_WORK INSTRUCTIONS_:
Among the entries below, one stretch runs from the line that contains "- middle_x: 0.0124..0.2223" through the line that contains "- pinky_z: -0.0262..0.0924". Repeat that stretch exactly, ends included, and only that.

Saved entries:
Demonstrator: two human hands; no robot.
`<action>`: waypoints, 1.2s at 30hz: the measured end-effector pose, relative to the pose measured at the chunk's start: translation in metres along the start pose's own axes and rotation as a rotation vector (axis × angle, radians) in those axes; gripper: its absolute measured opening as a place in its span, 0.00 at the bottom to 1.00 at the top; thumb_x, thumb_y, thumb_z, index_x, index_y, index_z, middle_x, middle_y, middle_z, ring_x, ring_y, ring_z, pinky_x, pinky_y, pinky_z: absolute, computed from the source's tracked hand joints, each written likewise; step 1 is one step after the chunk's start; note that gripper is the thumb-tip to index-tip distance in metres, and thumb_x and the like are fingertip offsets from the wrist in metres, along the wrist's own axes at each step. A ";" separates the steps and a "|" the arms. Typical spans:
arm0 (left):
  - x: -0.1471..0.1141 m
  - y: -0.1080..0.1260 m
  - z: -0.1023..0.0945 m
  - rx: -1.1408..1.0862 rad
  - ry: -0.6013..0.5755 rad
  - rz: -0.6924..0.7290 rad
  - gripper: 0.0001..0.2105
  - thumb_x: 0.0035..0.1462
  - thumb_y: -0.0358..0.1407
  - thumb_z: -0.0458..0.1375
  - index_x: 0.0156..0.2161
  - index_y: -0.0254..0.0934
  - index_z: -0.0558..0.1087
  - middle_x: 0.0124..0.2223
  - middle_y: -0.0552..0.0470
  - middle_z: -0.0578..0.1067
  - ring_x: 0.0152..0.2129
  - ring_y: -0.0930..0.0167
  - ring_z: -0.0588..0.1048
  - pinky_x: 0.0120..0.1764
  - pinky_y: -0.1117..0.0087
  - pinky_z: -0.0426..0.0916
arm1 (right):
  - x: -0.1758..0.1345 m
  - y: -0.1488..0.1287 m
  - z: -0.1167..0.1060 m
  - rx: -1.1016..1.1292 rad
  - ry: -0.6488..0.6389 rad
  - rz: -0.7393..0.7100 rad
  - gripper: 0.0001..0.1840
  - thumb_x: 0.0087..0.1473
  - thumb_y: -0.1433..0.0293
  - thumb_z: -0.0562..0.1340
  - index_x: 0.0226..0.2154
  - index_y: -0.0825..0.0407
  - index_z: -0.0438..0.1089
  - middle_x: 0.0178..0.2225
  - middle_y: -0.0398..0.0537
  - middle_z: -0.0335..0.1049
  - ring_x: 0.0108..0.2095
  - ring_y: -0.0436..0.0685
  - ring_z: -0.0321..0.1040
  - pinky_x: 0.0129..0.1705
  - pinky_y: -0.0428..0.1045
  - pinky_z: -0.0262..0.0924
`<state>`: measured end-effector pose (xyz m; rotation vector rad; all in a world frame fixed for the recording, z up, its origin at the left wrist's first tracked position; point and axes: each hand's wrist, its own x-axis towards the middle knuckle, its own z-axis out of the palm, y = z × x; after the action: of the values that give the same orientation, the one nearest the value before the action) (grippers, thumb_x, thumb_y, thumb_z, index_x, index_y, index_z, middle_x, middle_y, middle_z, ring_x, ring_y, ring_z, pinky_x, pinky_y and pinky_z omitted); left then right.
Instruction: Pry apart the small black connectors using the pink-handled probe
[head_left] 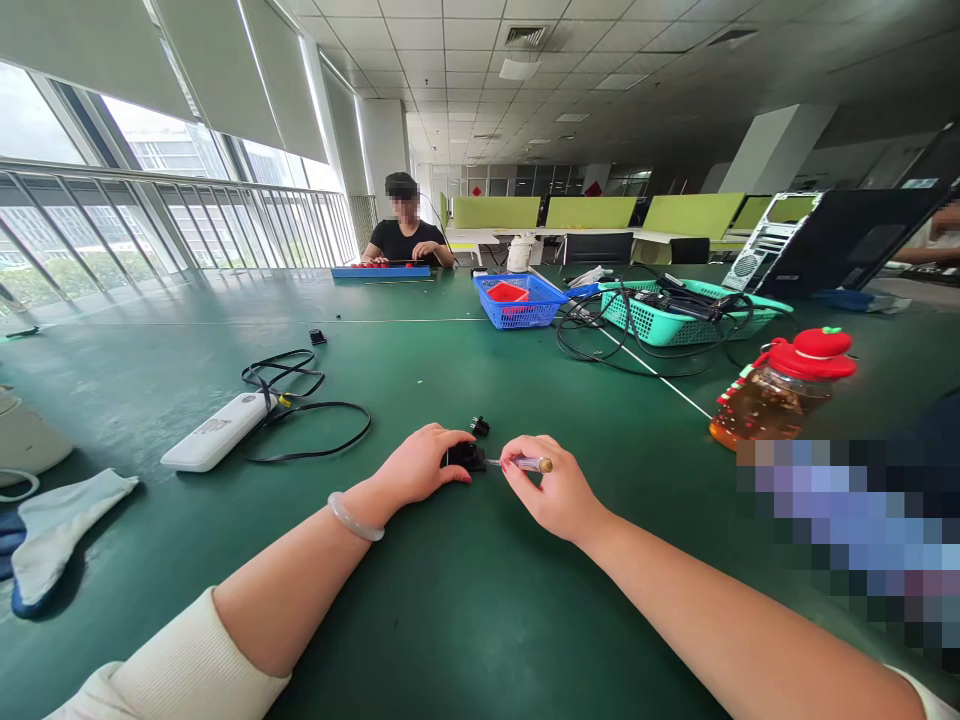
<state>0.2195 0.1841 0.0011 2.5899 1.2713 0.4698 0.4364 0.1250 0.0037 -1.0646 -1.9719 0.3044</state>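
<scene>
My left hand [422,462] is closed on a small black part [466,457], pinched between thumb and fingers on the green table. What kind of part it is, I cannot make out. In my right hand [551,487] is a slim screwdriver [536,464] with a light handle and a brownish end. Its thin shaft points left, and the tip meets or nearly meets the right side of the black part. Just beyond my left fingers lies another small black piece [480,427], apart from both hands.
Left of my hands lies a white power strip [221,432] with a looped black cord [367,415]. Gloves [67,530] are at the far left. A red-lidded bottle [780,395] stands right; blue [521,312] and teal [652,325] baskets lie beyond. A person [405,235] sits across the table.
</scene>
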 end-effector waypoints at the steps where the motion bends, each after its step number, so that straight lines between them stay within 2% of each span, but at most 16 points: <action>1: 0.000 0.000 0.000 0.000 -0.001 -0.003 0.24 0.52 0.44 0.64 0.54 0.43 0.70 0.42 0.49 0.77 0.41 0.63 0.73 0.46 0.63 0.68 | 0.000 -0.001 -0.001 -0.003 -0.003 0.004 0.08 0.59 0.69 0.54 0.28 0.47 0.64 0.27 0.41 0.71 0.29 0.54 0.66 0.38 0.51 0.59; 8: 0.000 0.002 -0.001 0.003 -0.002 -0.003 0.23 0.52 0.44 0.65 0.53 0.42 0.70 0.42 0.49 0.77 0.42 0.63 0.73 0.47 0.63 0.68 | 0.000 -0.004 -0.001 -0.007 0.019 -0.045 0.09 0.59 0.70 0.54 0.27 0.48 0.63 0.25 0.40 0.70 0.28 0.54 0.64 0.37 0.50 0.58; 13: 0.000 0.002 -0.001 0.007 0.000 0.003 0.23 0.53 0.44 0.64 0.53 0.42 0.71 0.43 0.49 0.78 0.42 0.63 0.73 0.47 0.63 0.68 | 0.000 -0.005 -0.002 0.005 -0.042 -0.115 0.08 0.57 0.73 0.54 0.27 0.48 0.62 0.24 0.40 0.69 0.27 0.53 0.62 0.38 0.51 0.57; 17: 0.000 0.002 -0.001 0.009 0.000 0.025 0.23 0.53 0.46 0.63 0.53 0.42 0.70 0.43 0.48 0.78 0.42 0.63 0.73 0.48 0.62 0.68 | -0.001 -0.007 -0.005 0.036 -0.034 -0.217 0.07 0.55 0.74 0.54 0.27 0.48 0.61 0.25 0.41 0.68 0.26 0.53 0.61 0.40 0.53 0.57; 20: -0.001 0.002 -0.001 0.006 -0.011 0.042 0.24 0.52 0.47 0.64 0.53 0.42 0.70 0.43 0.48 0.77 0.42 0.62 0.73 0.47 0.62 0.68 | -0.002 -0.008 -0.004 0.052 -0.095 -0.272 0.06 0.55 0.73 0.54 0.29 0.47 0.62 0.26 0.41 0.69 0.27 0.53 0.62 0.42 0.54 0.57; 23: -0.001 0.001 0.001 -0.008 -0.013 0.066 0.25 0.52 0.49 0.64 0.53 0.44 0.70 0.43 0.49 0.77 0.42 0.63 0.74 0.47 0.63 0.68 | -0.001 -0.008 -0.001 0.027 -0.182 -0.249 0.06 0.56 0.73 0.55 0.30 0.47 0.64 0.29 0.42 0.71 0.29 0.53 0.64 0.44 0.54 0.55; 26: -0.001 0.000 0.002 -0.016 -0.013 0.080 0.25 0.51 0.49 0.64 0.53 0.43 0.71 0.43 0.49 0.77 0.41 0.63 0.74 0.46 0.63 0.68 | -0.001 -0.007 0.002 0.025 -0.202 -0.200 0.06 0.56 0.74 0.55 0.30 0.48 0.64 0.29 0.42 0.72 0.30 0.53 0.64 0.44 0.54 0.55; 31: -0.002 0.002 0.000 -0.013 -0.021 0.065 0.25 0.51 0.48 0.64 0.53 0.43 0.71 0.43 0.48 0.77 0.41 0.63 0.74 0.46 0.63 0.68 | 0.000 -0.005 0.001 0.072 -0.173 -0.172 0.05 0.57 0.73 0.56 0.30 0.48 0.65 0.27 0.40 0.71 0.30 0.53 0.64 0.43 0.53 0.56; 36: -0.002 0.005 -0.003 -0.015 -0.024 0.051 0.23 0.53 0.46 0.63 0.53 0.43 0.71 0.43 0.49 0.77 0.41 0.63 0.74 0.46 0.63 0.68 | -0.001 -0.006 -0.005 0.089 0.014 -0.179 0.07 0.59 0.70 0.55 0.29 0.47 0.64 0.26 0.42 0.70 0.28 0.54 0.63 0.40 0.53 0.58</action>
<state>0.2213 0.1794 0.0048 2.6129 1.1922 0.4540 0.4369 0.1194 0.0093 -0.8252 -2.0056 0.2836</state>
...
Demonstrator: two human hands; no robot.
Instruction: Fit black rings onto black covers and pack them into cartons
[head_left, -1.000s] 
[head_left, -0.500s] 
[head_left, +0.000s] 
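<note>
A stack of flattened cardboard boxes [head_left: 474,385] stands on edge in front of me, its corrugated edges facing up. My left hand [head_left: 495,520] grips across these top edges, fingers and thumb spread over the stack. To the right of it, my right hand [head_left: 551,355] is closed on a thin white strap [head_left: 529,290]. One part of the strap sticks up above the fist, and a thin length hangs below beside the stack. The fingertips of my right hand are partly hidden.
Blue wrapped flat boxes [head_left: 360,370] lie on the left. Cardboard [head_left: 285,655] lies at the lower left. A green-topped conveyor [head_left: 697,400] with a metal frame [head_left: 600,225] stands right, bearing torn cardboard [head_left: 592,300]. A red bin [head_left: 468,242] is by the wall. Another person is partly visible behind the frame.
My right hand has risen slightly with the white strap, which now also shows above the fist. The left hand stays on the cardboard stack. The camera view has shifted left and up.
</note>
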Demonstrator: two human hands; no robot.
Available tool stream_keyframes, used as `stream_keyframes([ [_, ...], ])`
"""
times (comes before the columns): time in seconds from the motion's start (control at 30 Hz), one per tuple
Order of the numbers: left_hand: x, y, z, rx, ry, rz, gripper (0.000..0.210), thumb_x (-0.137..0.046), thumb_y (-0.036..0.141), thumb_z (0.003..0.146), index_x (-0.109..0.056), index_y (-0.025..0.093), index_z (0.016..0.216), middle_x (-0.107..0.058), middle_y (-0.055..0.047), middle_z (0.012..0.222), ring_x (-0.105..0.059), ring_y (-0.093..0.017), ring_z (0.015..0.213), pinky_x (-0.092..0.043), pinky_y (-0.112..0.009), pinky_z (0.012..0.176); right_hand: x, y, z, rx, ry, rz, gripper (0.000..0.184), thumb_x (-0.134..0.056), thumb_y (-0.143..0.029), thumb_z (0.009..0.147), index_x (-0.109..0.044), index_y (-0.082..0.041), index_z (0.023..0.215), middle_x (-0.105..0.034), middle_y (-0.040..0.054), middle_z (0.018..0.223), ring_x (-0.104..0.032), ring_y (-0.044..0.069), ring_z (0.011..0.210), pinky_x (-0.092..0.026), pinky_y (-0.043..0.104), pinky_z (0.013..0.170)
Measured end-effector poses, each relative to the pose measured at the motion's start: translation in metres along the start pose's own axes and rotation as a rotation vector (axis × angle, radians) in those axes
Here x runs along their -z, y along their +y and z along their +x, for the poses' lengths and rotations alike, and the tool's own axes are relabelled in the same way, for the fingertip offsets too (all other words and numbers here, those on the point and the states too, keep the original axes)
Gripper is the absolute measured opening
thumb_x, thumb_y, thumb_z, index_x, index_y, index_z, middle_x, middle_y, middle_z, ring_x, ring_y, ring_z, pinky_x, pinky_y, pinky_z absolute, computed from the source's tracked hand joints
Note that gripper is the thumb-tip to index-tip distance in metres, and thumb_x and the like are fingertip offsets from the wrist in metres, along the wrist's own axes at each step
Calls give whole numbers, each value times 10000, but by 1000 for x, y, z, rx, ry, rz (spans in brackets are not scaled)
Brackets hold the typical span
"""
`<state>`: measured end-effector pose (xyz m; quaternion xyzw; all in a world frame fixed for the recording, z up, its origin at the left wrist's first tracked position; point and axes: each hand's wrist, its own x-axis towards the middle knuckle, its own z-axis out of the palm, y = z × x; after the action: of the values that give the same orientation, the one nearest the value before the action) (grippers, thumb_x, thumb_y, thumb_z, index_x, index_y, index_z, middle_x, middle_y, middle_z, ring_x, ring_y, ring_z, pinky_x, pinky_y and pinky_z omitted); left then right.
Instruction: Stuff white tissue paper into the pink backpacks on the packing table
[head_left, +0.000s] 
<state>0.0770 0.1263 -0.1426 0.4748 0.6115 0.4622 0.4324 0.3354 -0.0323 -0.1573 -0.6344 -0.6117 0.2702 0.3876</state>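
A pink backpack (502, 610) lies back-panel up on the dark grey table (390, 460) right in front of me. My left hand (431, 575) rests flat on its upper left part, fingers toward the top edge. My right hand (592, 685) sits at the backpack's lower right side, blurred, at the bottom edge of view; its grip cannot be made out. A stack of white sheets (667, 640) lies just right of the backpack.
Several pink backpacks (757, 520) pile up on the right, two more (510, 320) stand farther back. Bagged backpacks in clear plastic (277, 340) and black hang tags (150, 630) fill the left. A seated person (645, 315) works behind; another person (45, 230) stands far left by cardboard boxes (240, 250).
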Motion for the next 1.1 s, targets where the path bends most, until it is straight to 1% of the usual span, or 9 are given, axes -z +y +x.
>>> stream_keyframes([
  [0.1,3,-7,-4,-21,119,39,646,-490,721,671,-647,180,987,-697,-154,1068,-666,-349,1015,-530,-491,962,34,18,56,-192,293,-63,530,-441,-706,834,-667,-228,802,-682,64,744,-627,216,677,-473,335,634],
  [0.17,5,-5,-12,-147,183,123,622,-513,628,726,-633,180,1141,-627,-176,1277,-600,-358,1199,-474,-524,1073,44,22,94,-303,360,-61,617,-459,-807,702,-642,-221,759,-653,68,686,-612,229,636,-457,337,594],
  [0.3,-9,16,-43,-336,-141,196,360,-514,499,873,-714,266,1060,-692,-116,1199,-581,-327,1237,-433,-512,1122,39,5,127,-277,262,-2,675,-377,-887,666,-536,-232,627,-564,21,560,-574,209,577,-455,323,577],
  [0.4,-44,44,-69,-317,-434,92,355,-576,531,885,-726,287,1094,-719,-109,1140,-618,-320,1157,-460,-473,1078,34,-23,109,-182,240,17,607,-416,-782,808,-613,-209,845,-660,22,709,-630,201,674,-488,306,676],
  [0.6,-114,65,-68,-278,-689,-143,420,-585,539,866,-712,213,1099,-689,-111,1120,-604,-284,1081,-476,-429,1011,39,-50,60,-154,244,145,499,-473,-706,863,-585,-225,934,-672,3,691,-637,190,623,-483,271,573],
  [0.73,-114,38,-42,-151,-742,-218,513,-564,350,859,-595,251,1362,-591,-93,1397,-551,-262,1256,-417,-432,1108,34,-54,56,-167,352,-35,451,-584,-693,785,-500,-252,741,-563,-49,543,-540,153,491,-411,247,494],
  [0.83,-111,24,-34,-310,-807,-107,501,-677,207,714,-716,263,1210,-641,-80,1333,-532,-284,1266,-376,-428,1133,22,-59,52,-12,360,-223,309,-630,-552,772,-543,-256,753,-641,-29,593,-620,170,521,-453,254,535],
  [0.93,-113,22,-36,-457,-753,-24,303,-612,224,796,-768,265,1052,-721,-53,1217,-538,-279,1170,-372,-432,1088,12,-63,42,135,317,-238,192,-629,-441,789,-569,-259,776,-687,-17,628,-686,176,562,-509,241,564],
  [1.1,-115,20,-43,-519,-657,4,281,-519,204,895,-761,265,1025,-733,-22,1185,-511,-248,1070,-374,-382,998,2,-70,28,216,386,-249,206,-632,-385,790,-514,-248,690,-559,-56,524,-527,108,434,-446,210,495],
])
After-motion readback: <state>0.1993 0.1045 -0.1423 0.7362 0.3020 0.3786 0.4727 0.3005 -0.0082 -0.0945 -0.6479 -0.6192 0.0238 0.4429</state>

_RESULT FOR THIS EXERCISE_:
  - middle_x: 0.0124..0.2223
  - middle_y: -0.0552..0.0470
  - middle_z: -0.0578..0.1067
  - ring_x: 0.0152..0.2129
  - ring_y: -0.0930..0.0167
  - ring_z: -0.0588..0.1048
  - pinky_x: 0.0120..0.1764
  - pinky_y: -0.1117..0.0087
  - pinky_z: -0.0426..0.0916
arm1 (right):
  - x: -0.1758..0.1345 m
  - y: -0.1488..0.1287 m
  - z: -0.1167..0.1060 m
  - rx: -1.1016..1.1292 rad
  - ry: -0.6488..0.6389 rad
  - rz: -0.7393..0.7100 rad
  - gripper: 0.0001..0.1840
  - thumb_x: 0.0087..0.1473
  - thumb_y: -0.1433..0.0293
  - thumb_z: -0.0562..0.1340
  - index_x: 0.0226..0.2154
  - index_y: -0.0825..0.0407
  - index_z: -0.0438..0.1089
  - middle_x: 0.0178..0.2225
  - middle_y: -0.0398..0.0537
  - middle_z: -0.0335..0.1049
  - ring_x: 0.0108..0.2095
  - ring_y: -0.0436..0.0685
  - ring_z: -0.0321..0.1040
  - pinky_x: 0.0129..0.1705
  - pinky_y: -0.0428..0.1045
  - pinky_z: -0.0262..0.0924

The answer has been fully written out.